Australian retailers’ hopes for capitalising from the Christmas rush will not yield the gains of yesteryear, warns a Sydney retail designer.

Instead, consumers will favour service spending this festive season, advocates Alex Ritchie, creative director at design house e2 says.

“Australia’s retailers have gone on record for pinning their hopes on the retail success of Christmas, but hope is not a strategy.”

e2’s says its analysis of early Christmas retail preparations revealed little has been done to tap Australian consumer’s willingness to spend on service, as indicated by the the latest ABS Retail Trade figures showing cafes, restaurants and takeaway food services delivered significantly higher growth than other retail sectors.
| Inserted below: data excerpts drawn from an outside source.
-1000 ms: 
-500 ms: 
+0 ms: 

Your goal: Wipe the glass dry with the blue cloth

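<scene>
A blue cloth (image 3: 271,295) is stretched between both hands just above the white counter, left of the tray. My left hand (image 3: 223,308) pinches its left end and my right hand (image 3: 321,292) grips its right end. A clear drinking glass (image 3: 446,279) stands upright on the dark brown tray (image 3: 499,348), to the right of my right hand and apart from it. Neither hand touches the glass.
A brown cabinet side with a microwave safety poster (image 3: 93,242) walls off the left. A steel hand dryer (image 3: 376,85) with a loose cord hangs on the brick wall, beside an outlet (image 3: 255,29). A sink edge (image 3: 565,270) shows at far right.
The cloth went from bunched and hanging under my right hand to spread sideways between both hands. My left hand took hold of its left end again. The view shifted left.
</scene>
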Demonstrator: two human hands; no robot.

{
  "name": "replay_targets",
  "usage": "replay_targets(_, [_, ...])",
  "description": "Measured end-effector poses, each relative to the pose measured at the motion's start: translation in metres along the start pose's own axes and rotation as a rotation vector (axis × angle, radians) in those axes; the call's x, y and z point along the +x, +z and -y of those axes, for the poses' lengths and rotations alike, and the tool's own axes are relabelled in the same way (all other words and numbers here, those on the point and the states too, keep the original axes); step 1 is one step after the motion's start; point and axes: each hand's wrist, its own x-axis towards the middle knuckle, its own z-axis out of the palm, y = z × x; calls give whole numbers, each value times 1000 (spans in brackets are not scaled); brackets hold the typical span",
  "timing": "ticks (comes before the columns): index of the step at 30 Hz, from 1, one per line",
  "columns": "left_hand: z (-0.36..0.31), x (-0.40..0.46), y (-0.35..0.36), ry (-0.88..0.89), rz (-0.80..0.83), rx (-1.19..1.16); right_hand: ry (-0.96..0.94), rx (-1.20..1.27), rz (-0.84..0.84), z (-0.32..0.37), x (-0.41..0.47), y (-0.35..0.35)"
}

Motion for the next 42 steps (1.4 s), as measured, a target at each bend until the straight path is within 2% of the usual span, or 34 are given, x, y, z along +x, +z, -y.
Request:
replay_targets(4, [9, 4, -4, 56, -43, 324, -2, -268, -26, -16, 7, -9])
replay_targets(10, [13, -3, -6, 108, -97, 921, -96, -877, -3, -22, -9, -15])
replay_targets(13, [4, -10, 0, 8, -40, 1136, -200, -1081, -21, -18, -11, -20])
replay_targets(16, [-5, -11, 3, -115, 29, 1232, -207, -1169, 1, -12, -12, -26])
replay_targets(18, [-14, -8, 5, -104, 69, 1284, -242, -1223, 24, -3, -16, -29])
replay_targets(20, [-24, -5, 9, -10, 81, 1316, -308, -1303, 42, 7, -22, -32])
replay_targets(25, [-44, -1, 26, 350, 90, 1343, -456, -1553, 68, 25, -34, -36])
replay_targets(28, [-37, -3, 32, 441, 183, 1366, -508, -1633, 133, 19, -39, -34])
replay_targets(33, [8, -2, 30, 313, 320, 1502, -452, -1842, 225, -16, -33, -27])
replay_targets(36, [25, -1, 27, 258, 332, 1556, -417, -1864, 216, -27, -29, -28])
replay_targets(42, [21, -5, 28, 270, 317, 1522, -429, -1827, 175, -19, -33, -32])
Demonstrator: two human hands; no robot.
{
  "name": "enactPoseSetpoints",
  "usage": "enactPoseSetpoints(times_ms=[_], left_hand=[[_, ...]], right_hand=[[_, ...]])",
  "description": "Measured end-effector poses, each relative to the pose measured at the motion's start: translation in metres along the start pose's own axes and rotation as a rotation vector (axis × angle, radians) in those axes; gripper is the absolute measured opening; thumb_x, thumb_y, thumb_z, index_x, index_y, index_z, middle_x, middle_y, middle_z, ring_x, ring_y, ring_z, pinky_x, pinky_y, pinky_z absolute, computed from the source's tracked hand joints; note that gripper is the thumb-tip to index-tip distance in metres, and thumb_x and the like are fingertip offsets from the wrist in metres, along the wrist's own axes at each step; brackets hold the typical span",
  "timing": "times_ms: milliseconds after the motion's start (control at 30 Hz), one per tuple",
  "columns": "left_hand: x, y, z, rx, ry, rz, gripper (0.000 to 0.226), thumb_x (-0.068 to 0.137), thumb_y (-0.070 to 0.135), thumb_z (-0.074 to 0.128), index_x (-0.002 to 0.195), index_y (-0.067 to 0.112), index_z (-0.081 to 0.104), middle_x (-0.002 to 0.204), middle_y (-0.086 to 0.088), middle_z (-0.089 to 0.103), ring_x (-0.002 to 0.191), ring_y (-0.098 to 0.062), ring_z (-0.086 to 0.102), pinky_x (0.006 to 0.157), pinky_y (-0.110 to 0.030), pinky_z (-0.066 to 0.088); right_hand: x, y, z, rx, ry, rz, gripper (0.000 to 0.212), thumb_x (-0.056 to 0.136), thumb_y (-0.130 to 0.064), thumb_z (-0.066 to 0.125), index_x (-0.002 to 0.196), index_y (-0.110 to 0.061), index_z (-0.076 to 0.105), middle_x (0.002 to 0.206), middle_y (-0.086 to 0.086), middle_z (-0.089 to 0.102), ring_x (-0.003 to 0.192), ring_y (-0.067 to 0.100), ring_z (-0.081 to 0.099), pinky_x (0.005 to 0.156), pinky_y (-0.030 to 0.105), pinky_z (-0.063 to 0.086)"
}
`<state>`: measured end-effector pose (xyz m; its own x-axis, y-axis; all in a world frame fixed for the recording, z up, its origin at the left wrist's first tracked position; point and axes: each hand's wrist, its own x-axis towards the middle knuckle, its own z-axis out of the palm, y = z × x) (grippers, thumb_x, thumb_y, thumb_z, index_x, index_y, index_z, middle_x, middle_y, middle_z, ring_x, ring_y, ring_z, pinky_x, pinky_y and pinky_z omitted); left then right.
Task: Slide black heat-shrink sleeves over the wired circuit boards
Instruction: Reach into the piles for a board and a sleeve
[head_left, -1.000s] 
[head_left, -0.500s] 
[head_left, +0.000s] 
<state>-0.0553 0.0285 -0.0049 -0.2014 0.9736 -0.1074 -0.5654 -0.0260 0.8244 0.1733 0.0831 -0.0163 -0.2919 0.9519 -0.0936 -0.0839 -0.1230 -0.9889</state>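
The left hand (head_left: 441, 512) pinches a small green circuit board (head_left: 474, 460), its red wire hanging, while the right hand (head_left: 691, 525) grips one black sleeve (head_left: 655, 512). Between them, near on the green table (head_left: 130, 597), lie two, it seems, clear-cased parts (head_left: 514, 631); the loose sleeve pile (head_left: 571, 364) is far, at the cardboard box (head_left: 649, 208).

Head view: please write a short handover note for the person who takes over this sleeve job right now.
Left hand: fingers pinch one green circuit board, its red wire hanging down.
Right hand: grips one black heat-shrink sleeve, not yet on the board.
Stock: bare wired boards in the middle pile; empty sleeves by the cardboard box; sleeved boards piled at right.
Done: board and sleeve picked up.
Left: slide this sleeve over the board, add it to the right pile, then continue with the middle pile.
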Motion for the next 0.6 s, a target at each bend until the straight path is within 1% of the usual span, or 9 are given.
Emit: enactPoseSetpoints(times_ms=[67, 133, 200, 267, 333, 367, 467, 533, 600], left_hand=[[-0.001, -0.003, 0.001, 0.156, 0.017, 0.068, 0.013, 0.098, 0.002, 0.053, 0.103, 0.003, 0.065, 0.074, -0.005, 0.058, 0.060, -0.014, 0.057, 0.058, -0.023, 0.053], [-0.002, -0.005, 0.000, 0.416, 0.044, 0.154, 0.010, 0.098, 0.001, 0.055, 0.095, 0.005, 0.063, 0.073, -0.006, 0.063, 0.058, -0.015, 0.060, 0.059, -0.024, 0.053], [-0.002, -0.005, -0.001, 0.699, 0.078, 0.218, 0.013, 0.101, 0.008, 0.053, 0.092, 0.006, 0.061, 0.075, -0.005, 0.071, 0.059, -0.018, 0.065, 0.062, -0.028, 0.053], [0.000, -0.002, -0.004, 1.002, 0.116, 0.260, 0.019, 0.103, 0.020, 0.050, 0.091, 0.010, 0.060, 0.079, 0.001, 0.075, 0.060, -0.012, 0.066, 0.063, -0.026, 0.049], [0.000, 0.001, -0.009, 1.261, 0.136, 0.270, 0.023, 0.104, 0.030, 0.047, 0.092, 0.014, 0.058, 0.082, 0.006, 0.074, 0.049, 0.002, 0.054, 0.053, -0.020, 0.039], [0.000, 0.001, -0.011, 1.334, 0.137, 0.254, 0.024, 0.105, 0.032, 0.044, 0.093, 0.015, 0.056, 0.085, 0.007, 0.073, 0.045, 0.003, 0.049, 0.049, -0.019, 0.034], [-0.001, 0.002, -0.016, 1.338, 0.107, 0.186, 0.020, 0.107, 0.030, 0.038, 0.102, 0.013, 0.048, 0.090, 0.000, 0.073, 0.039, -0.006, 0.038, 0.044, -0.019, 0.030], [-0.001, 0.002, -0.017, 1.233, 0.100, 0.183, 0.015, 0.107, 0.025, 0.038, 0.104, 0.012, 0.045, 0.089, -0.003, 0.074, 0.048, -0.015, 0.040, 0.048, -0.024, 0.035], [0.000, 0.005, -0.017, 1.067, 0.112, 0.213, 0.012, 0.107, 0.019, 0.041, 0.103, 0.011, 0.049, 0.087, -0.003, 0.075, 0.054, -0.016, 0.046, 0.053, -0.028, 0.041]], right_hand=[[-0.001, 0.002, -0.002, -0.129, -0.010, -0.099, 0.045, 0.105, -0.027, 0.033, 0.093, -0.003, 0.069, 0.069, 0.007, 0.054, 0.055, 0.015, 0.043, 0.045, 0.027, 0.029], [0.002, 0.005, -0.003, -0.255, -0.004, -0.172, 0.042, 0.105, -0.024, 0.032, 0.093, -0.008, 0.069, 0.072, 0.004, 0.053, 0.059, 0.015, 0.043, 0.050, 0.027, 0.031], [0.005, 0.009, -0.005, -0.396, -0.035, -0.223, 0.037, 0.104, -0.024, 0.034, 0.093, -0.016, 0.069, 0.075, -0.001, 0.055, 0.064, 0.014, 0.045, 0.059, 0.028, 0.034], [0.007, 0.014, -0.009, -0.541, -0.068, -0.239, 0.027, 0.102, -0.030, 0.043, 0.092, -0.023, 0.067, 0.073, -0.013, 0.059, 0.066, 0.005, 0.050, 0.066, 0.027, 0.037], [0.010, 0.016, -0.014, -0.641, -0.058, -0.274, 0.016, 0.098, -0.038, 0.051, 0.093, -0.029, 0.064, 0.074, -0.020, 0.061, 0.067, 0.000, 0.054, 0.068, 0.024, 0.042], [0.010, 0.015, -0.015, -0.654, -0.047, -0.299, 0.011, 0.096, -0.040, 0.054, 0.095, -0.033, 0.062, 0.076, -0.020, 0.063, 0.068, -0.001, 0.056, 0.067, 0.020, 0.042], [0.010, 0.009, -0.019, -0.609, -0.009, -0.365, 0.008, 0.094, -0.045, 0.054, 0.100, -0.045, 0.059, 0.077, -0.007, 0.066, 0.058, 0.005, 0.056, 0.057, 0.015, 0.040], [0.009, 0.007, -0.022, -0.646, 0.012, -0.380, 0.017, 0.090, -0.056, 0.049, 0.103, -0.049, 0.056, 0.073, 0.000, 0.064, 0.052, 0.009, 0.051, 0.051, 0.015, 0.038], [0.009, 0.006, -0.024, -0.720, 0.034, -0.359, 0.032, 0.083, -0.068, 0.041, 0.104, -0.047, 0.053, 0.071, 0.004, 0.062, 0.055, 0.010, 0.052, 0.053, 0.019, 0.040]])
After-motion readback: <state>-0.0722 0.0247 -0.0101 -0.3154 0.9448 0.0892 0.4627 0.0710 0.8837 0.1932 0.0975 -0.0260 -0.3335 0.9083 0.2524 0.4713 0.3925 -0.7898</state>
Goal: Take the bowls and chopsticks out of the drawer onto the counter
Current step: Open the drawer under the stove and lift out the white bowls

“Australians aren’t eating more month on month. The money spent on gastronomy is because that sector provides experiences. Your dollar buys you a memory with the food - be it laughing with friends, spending time with family or simply enjoying new surrounds,” says Ritchie.

“e2’s experience in design research found that as Australia is a relatively prosperous nation, retailers need to differentiate by providing increasingly sophisticated experiences that are emotionally satisfying and meaningful. Australians are seeking and willing to pay for innovative experiences that are combinations of products, services, spaces and information.”

Ritchie suggests simple changes to the way Australian shoppers are treated by stores:

* Provide respite lounges, where shoppers can sit and browse the product range available from that store. A combination of loungers, refreshments and sales assistants guiding shoppers through product ranges displayed and made available on handheld screens. This would allow retailers to profit from shoppers when they are too exhausted to shop the traditional way.

* Offer the postage and packaging services available from on-line stores. Shoppers would be grateful that their gifts could be delivered to the gift recipient, without sacrificing shopping time to queue up for wrapping, packaging and then another line at the post office counter.

* Develop knowledge of customers in the same way online shops do. Online shoppers are accustomed to relinquishing personal information, yet would baulk at doing the same at a retail counter. However, if a shopper were offered a special, and that means inherently valuable, gift for their birthday, because of the value of their Christmas shopping, his or her demographic and psychographic details would be more readily available.

* Provide assistants that are representative of the typical gift recipient. That way a grandmother could help with gifts for nan, while a teenager could help with teen gifts, and middle aged man with gifts for those going through that midlife period, etc.

“Retailers have always been prepared to bring Christmas spirit to their customers. For it to be magic, it now needs more than tinsel and carols,” says Ritchie.